%%

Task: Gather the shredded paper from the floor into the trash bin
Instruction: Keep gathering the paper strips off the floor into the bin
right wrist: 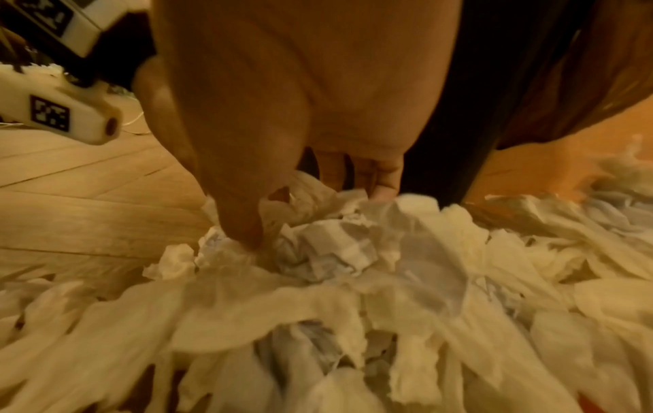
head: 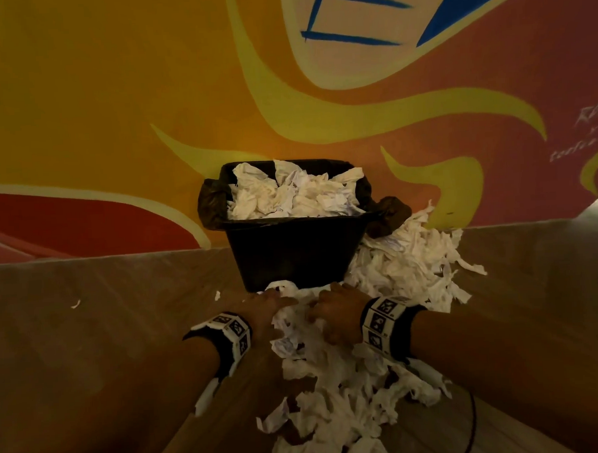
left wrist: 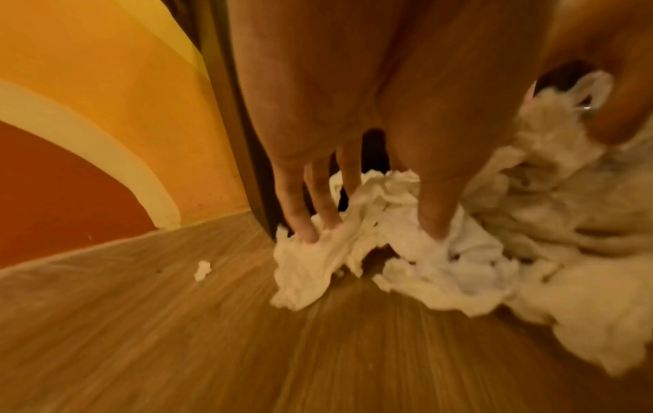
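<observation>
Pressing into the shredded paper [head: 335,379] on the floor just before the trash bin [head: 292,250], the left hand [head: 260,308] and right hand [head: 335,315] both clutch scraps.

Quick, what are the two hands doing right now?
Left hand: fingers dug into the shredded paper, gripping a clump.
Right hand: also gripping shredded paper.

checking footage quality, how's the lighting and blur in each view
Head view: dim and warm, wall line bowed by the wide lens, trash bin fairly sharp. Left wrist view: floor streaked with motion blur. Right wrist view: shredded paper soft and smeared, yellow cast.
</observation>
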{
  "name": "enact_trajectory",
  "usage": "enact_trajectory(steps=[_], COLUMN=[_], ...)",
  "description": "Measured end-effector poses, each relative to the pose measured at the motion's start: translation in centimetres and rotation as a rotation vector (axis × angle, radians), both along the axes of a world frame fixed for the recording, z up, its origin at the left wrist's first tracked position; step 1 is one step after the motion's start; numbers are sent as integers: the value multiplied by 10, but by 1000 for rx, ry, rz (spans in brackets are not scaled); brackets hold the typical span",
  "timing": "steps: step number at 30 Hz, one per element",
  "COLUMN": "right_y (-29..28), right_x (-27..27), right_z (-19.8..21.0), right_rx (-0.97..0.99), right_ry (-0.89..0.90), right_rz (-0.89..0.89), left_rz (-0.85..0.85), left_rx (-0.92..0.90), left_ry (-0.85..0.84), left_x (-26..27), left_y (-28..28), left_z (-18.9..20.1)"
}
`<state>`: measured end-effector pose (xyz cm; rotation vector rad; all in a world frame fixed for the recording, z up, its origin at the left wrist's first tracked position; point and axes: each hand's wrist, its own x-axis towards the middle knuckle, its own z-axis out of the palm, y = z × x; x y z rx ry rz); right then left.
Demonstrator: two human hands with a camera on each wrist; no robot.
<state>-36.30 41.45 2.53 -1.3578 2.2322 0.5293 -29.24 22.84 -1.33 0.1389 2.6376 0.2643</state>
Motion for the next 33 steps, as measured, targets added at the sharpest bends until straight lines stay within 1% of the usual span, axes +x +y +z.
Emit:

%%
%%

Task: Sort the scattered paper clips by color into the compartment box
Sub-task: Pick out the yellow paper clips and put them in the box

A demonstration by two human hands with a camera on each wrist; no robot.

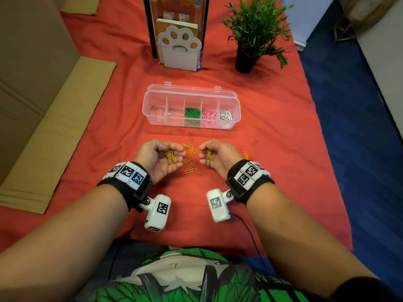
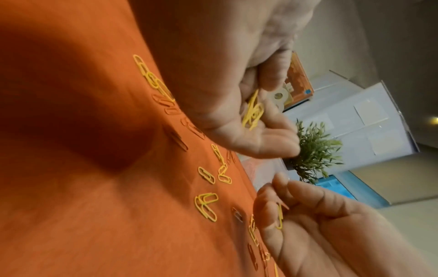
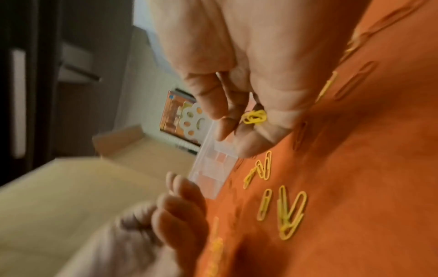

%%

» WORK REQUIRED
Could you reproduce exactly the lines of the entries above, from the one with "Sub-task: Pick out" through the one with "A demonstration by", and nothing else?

» RESPONSE BELOW
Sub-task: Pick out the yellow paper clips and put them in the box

A demonstration by two human hands with a camera on each wrist; no robot.

The answer contains nothing more.